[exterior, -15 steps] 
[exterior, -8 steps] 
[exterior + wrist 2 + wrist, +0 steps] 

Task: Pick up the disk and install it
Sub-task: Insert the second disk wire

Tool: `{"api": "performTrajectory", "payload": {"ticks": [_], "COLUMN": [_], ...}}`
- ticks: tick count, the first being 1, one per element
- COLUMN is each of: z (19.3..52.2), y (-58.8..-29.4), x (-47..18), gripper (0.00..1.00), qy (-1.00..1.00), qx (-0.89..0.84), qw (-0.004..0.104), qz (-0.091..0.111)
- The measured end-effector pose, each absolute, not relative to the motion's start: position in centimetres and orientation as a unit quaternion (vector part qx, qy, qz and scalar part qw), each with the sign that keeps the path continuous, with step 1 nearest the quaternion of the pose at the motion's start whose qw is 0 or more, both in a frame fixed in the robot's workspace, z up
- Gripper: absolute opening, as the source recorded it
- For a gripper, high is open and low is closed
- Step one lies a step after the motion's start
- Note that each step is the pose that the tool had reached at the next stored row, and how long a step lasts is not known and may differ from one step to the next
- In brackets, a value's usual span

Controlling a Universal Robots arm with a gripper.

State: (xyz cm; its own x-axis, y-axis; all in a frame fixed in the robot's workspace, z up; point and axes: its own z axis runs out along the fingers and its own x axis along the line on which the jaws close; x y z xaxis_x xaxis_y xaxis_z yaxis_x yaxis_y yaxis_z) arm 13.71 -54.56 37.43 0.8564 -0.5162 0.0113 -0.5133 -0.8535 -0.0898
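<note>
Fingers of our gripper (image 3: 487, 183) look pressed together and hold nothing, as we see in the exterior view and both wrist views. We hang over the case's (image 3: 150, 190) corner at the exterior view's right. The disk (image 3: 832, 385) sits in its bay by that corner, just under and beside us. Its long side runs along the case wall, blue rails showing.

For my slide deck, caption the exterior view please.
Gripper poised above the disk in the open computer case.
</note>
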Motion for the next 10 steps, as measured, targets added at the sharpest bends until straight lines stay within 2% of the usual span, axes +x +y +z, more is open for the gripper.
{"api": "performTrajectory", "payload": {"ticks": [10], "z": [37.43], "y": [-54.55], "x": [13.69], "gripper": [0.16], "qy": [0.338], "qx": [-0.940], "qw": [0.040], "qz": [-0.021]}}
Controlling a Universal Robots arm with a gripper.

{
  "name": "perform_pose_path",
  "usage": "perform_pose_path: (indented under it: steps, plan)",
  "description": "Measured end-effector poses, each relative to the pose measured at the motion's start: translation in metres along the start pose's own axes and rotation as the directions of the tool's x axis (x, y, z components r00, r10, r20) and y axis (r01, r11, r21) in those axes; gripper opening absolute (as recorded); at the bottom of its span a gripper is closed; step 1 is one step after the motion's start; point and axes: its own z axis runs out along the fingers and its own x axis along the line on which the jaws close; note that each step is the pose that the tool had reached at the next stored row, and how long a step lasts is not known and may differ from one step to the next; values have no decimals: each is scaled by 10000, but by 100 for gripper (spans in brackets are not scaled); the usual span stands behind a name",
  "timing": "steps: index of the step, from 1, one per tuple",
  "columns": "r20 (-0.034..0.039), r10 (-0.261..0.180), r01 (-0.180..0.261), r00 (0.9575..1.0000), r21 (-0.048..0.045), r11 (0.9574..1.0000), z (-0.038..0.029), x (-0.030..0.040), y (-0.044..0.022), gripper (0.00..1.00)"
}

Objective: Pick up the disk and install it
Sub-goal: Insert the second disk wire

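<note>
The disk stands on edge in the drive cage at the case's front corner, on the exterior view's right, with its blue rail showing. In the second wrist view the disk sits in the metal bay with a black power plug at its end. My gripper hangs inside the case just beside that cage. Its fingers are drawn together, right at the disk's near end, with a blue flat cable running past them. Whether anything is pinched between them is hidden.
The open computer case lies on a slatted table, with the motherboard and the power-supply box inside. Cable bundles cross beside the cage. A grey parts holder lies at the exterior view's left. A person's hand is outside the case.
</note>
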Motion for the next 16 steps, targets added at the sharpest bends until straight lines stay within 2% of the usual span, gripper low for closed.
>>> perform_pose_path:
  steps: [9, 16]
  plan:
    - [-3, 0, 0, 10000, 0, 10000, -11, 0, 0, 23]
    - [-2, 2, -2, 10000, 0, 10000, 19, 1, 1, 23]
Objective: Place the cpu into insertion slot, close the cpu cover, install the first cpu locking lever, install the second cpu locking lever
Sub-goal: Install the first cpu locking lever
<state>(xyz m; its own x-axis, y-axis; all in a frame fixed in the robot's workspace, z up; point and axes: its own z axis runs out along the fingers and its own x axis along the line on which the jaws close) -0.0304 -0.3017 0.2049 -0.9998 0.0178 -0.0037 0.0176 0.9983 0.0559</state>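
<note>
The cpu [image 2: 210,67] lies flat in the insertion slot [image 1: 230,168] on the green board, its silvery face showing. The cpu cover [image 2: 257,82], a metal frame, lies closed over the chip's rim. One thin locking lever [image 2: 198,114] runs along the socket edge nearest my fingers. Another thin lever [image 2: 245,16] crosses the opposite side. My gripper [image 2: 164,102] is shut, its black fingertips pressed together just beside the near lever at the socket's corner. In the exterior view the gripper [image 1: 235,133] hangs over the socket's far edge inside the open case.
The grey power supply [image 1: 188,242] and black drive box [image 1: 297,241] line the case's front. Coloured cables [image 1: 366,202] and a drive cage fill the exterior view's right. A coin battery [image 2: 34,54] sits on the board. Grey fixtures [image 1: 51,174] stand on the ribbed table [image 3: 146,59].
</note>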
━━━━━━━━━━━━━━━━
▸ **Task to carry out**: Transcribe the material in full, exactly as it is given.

▸ **Solved problem**:
[exterior, -15 steps] 
[exterior, -8 steps] 
[exterior + wrist 2 + wrist, +0 steps] 

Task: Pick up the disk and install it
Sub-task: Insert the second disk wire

Tool: `{"api": "performTrajectory", "payload": {"ticks": [_], "COLUMN": [_], ...}}`
- ticks: tick count, the first being 1, one per element
- COLUMN is each of: z (19.3..52.2), y (-58.8..-29.4), x (-47..18), gripper (0.00..1.00), qy (-1.00..1.00), qx (-0.89..0.84), qw (-0.004..0.104), qz (-0.091..0.111)
- The measured end-effector pose, each absolute, not relative to the motion's start: position in centimetres and orientation as a unit quaternion (vector part qx, qy, qz and scalar part qw), each with the sign that keeps the path continuous, with step 1 nearest the quaternion of the pose at the motion's start whose qw is 0 or more, both in a frame fixed in the robot's workspace, z up
- Gripper: absolute opening, as the source recorded it
- For a gripper, high is open and low is closed
- Step one lies a step after the motion's start
- Note that each step is the pose that the tool had reached at the next stored row, and how long a step lasts is not known and may differ from one step to the next
- In brackets, a value's usual span

Controlling a Universal Robots arm with a gripper.

State: (xyz cm; its own x-axis, y-axis; all in a frame fixed in the robot's workspace, z up; point and axes: its own z axis runs out along the fingers and its own x axis along the line on which the jaws close; x y z xaxis_x xaxis_y xaxis_z yaxis_x yaxis_y yaxis_z) arm 13.71 -54.56 37.43 0.8564 -0.5162 0.0113 -0.5133 -0.8535 -0.0898
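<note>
Fingers of our gripper (image 3: 487, 183) look pressed together and hold nothing, as we see in the exterior view and both wrist views. We hang over the case's (image 3: 150, 190) corner at the exterior view's right. The disk (image 3: 832, 385) sits in its bay by that corner, just under and beside us. Its long side runs along the case wall, blue rails showing.

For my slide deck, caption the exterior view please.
Gripper poised above the disk in the open computer case.
</note>
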Motion for the next 10 steps, as measured, targets added at the sharpest bends until straight lines stay within 2% of the usual span, axes +x +y +z, more is open for the gripper.
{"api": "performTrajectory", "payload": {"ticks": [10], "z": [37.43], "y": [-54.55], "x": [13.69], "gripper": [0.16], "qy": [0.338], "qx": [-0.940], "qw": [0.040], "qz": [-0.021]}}
Controlling a Universal Robots arm with a gripper.

{
  "name": "perform_pose_path",
  "usage": "perform_pose_path: (indented under it: steps, plan)",
  "description": "Measured end-effector poses, each relative to the pose measured at the motion's start: translation in metres along the start pose's own axes and rotation as the directions of the tool's x axis (x, y, z components r00, r10, r20) and y axis (r01, r11, r21) in those axes; gripper opening absolute (as recorded); at the bottom of its span a gripper is closed; step 1 is one step after the motion's start; point and axes: its own z axis runs out along the fingers and its own x axis along the line on which the jaws close; note that each step is the pose that the tool had reached at the next stored row, and how long a step lasts is not known and may differ from one step to the next; values have no decimals: each is scaled by 10000, but by 100 for gripper (spans in brackets are not scaled); the usual span stands behind a name",
  "timing": "steps: index of the step, from 1, one per tuple",
  "columns": "r20 (-0.034..0.039), r10 (-0.261..0.180), r01 (-0.180..0.261), r00 (0.9575..1.0000), r21 (-0.048..0.045), r11 (0.9574..1.0000), z (-0.038..0.029), x (-0.030..0.040), y (-0.044..0.022), gripper (0.00..1.00)"
}

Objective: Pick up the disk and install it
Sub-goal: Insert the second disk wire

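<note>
The disk stands on edge in the drive cage at the case's front corner, on the exterior view's right, with its blue rail showing. In the second wrist view the disk sits in the metal bay with a black power plug at its end. My gripper hangs inside the case just beside that cage. Its fingers are drawn together, right at the disk's near end, with a blue flat cable running past them. Whether anything is pinched between them is hidden.
The open computer case lies on a slatted table, with the motherboard and the power-supply box inside. Cable bundles cross beside the cage. A grey parts holder lies at the exterior view's left. A person's hand is outside the case.
</note>
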Motion for the next 16 steps, targets added at the sharpest bends until straight lines stay within 2% of the usual span, gripper low for closed.
>>> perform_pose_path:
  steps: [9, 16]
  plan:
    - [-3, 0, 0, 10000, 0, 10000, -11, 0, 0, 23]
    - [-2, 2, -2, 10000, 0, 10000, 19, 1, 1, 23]
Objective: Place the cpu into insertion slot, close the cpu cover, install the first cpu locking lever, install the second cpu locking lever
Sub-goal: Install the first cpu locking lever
<state>(xyz m; its own x-axis, y-axis; all in a frame fixed in the robot's workspace, z up; point and axes: its own z axis runs out along the fingers and its own x axis along the line on which the jaws close) -0.0304 -0.3017 0.2049 -0.9998 0.0178 -0.0037 0.0176 0.9983 0.0559</state>
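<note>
The cpu [image 2: 210,67] lies flat in the insertion slot [image 1: 230,168] on the green board, its silvery face showing. The cpu cover [image 2: 257,82], a metal frame, lies closed over the chip's rim. One thin locking lever [image 2: 198,114] runs along the socket edge nearest my fingers. Another thin lever [image 2: 245,16] crosses the opposite side. My gripper [image 2: 164,102] is shut, its black fingertips pressed together just beside the near lever at the socket's corner. In the exterior view the gripper [image 1: 235,133] hangs over the socket's far edge inside the open case.
The grey power supply [image 1: 188,242] and black drive box [image 1: 297,241] line the case's front. Coloured cables [image 1: 366,202] and a drive cage fill the exterior view's right. A coin battery [image 2: 34,54] sits on the board. Grey fixtures [image 1: 51,174] stand on the ribbed table [image 3: 146,59].
</note>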

No additional output is needed.